JE SUIS EFFUSIONNEL

La première fois que j’ai assisté à une séance de cinéma, j’avais moins de cinq ans. C’était à la salle des fêtes de Morlaincourt. Un film de Laurel et Hardy que je n’ai jamais revu depuis où ils finissent tous les deux les pieds scellés dans des bacs de béton en demi sphère qui les fait osciller comme des culbutos. La scène confinait pour moi à l’horreur et je pleurais comme une madeleine de Commercy — où je suis né — sur le sort abominable des deux compères.
La première fois que je suis allé au restaurant c’était au Cheval Blanc de Ligny-en-Barrois — où ma tante Mariette tenait un bistrot — pour un mariage. La cérémonie était prolongée par une projection de Laurence d’Arabie. Honnêtement, l’intrigue m’a échappé. Mais pas la scène où Omar Sharif dénoue son turban et le jette à un pauvre bougre qui s’enlise inexorablement dans les sables mouvants. Mon désespoir était à son comble et mes larmes, ce soir-là, auraient inondé le Sahara.

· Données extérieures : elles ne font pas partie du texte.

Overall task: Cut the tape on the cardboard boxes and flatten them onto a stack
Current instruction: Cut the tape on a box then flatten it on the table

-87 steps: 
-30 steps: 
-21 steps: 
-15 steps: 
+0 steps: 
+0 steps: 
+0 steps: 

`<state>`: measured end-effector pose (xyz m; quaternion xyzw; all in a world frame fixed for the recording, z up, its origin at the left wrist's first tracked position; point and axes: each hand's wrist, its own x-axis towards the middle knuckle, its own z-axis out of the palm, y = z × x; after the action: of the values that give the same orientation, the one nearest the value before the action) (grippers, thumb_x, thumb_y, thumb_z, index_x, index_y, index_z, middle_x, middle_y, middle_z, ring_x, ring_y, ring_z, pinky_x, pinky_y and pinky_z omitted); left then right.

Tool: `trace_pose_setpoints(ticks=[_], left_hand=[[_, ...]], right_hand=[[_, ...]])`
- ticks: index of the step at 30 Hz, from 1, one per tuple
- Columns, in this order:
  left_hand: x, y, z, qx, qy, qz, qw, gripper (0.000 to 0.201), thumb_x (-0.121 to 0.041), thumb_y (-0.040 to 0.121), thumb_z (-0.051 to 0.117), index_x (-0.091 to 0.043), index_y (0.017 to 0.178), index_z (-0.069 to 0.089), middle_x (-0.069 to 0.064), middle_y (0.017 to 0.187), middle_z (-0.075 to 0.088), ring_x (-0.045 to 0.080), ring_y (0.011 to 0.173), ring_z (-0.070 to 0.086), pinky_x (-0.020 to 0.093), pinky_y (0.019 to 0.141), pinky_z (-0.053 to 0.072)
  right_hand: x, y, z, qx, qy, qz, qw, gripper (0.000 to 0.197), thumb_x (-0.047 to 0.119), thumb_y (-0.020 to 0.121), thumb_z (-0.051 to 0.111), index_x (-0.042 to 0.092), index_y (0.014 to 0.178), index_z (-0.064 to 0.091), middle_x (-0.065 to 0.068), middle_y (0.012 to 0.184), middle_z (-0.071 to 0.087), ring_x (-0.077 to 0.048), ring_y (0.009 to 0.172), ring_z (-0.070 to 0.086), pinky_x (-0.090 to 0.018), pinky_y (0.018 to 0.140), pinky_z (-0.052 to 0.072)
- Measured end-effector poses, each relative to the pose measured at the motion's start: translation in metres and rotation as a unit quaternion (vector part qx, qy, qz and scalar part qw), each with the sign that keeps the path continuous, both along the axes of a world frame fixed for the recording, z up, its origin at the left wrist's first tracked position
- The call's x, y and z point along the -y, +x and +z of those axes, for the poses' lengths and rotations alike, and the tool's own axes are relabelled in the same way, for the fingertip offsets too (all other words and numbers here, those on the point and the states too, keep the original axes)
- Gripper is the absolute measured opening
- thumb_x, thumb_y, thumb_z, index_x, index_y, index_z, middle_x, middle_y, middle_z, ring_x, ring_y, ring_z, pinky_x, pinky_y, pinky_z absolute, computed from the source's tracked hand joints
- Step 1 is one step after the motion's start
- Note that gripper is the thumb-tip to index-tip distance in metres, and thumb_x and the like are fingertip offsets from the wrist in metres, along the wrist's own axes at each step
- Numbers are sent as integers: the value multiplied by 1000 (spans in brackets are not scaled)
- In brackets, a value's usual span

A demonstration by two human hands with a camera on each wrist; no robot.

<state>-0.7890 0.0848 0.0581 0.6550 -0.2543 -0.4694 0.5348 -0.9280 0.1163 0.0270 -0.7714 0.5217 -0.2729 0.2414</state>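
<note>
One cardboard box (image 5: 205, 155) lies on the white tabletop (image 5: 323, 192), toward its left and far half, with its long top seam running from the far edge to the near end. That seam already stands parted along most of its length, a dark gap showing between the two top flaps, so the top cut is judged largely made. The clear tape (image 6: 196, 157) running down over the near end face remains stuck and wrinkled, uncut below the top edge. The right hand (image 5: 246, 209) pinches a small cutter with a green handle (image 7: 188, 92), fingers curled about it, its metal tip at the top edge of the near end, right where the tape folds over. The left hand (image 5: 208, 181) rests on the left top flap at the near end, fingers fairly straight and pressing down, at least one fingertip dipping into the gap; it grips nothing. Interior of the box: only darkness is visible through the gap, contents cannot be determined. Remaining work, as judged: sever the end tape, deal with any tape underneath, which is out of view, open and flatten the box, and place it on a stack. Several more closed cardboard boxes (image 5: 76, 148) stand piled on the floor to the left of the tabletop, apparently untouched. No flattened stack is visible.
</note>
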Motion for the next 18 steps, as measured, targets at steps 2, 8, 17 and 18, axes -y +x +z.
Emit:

La première fois que la télévision est entrée à la maison c’était à Onville — où j’ai grandi — dans la vallée du Rupt-de-Mad. Un dimanche midi « La Séquence du Spectateur » diffusait un extrait de film où un monsieur, occupé à son bureau, face caméra, se faisait cambrioler par deux crétins affublés de collants moule burnes tels des frères Jacques qui auraient mal tourné. Ils avaient la dégaine de Gros Minet quand il s’approche de Pt’it Titi pour le bouffer . Et l’homme au bureau ne les entendait pas !… L’affaire, une fois de plus, était cauchemardesque. Malheureusement, mes pleurs ne réussirent pas à alerter le pauvre homme ainsi détroussé sous mes yeux.
La dernière fois que je suis allé au cinéma c’était au Caméo à Nancy — où je vis — pour voir « Être et avoir ». Dans une scène en extérieur, Nathalie, assise sur une marche avec le maître, se fait vraiment du souci pour son changement d’école à la rentrée suivante. Son chagrin crève tellement l’écran qu’en y repensant ce matin j’ai de nouveau les larmes aux yeux.